Postposted on Sun Jun 29, 2014 5:24 pm

just brew it! wrote:
Hz so good wrote:Of course the fact that our CEO was the brother of one of Tasman's Senior VPs in no way played any part of that decision. :roll:

You would be surprised (and/or disgusted) at how much of that kind of sh*t goes on.


On a slightly unrelated note, there was an engineering freshman that was on academic probation and got an internship without having to submit a resume or do an interview. I recall her mentioning that she preferred to be a plastic surgeon, but her parents forced her to do engineering.

Coincidentally, her father was the senior plant manager or something.

Me? Got to the final round of interview for that same company.

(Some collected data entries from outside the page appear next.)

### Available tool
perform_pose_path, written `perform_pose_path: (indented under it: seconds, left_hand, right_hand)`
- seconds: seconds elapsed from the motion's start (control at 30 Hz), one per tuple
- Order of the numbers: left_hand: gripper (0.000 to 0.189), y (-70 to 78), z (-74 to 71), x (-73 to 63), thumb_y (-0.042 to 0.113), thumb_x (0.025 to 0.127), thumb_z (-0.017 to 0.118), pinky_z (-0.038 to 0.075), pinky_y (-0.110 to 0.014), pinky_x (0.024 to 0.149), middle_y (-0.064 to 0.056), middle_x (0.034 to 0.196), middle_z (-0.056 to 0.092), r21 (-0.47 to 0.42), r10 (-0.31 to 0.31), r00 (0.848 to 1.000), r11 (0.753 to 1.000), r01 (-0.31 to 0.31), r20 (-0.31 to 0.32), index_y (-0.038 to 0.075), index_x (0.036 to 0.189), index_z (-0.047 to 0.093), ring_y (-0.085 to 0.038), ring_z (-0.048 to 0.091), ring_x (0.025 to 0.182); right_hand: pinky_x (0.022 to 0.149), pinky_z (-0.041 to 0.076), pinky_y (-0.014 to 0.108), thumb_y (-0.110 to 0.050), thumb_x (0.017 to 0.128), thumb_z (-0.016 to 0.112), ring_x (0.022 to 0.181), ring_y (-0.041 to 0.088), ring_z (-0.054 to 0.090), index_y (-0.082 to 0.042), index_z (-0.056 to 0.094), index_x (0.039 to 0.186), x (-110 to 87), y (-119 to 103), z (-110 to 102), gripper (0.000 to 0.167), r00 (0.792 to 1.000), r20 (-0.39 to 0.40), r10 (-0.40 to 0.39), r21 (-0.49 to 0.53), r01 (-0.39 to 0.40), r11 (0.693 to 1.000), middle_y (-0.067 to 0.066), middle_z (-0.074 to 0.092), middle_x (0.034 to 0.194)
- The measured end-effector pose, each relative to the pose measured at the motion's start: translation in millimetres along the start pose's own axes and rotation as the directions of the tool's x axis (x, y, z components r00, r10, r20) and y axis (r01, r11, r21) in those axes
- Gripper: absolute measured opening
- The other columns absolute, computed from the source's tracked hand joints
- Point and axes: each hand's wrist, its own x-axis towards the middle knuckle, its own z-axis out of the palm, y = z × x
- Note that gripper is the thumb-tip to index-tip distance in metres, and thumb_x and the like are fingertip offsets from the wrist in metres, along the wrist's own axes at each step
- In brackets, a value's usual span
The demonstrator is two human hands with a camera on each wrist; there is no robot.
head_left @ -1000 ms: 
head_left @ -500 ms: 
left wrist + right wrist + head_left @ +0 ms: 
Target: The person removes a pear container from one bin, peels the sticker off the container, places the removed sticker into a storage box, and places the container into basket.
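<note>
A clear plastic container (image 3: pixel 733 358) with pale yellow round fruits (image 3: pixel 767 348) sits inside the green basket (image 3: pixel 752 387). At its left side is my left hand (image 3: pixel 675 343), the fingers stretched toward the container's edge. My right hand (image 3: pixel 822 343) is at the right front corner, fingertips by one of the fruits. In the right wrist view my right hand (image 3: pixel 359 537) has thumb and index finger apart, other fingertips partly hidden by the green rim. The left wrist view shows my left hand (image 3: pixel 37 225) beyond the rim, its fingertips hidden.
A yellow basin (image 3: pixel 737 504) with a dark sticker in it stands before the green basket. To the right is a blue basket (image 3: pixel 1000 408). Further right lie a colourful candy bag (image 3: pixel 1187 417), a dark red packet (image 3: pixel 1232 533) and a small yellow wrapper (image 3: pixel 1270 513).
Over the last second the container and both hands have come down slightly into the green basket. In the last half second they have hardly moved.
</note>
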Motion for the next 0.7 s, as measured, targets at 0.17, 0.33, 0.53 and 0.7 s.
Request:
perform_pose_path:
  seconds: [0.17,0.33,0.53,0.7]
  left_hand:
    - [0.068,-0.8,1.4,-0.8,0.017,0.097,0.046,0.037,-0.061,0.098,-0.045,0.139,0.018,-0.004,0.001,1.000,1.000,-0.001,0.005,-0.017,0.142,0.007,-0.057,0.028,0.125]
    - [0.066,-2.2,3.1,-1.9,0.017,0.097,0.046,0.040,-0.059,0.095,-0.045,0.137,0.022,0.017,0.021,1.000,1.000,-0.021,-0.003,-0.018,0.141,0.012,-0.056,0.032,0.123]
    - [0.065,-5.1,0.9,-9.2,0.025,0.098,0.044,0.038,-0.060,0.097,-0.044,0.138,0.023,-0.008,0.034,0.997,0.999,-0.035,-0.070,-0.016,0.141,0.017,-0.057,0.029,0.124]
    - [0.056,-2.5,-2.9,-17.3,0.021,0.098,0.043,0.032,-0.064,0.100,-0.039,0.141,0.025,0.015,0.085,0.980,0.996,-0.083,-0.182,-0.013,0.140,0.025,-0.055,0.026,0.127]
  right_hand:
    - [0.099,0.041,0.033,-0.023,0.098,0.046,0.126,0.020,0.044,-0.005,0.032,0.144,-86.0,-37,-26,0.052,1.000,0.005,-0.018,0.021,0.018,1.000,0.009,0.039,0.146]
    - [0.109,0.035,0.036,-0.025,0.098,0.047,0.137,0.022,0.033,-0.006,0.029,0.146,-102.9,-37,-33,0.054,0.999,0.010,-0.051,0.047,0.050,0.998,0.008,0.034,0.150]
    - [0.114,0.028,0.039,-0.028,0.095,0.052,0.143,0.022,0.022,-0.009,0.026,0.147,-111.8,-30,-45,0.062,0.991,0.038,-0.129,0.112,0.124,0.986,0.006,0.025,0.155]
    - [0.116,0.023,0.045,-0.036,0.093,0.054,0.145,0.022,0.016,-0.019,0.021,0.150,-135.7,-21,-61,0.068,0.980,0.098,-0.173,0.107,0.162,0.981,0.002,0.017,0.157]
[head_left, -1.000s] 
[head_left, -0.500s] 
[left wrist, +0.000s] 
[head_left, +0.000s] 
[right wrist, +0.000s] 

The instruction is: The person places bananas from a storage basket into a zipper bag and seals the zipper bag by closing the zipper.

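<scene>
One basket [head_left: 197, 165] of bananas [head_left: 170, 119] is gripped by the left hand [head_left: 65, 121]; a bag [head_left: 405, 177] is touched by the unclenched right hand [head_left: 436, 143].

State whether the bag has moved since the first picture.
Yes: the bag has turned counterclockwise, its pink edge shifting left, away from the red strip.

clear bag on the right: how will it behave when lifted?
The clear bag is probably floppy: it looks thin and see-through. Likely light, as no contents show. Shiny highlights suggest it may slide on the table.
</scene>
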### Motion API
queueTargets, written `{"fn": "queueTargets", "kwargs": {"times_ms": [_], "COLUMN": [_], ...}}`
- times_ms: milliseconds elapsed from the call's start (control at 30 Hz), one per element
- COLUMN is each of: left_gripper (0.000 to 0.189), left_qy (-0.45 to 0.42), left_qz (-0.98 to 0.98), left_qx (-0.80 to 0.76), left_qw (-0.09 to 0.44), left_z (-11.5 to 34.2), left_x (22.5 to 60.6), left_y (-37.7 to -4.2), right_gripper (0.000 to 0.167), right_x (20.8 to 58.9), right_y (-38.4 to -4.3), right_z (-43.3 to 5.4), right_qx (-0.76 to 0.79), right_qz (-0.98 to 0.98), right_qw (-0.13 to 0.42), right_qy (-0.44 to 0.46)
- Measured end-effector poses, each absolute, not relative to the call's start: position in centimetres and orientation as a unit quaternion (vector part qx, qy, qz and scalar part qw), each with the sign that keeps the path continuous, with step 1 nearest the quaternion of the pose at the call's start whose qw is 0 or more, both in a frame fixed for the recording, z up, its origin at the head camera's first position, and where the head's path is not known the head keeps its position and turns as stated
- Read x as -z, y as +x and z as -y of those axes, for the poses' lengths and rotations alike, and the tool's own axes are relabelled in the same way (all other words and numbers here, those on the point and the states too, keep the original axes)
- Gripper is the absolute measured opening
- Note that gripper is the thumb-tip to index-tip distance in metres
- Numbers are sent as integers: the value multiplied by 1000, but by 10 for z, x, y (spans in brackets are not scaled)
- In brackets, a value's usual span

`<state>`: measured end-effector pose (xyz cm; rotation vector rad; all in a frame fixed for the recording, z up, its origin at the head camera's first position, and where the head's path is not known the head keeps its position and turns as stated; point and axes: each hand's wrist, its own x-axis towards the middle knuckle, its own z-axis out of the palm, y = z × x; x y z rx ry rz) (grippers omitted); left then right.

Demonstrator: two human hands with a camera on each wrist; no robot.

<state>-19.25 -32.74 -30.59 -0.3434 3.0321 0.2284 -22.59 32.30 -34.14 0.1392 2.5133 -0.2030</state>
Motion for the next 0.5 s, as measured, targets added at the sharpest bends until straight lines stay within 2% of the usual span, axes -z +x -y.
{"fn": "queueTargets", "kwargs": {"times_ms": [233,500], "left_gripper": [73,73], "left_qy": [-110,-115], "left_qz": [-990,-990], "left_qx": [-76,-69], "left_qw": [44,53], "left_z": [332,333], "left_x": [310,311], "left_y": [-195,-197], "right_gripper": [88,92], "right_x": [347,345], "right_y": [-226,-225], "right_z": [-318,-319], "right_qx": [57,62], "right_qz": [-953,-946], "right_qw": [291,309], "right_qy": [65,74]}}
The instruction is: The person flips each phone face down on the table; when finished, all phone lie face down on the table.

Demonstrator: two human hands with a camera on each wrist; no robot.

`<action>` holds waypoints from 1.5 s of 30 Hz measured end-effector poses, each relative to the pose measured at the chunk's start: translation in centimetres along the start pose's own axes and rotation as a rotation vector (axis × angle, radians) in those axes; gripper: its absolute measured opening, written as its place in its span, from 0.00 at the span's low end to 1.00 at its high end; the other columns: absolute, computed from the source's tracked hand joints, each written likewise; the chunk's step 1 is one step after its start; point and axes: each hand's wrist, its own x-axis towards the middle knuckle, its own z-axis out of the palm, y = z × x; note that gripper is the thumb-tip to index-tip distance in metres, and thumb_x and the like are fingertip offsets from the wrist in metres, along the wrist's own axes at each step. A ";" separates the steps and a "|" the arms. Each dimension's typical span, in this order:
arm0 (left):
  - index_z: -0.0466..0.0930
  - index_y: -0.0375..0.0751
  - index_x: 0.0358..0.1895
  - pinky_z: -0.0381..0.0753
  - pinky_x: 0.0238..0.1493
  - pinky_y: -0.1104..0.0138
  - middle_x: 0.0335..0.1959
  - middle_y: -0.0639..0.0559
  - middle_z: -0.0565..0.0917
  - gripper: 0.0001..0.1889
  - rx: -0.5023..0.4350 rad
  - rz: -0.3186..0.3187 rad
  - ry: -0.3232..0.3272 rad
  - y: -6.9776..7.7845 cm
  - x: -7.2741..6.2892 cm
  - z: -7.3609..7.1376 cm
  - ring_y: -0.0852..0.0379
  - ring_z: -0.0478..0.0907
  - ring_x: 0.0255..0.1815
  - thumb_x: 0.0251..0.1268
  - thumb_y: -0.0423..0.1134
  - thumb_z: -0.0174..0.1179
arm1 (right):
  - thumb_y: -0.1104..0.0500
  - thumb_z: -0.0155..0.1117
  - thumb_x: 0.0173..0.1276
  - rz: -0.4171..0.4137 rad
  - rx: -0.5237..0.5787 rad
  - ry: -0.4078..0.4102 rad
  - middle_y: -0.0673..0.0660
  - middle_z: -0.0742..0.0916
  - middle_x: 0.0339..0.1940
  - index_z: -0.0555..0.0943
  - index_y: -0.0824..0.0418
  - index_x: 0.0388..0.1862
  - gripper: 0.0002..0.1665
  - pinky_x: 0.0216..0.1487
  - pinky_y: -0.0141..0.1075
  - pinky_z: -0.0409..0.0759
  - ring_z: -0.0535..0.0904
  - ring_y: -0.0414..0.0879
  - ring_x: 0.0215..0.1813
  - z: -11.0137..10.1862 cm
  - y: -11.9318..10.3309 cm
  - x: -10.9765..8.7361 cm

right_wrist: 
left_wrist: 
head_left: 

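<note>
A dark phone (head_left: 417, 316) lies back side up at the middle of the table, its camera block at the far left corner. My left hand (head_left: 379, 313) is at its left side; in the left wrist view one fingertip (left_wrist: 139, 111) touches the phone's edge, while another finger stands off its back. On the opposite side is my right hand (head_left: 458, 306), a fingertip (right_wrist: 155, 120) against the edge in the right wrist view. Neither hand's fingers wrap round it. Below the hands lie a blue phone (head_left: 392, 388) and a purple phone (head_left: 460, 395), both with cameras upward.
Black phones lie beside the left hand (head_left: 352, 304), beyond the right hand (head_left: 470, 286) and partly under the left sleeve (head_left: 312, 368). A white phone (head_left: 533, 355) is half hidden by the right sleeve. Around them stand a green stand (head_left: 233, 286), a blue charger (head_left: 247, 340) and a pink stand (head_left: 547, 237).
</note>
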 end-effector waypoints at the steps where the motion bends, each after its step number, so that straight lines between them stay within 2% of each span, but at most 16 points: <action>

Then I relieved an email two months later stating that they "found more qualified" candidates and suggested me to try again next year.

I was a bit annoyed at losing an internship position to someone who would've been insta-rejected for having a GPA lower than 2.00.

Hz so good wrote:
just brew it! wrote:/Literally, that's all that guy would do. Come in (suit and tie, no less), and watch porn all day. No one was brave enough to ever go into his office without knocking.
//As for the others, it was like "Do you even know what we do for a living? No? Ok, go back to sleep [REDACTED]. *pats gently on head* We'll wake you up before quitting time".


I know a relative that rocked the boat at their workplace when he/she discovered what the managers were doing.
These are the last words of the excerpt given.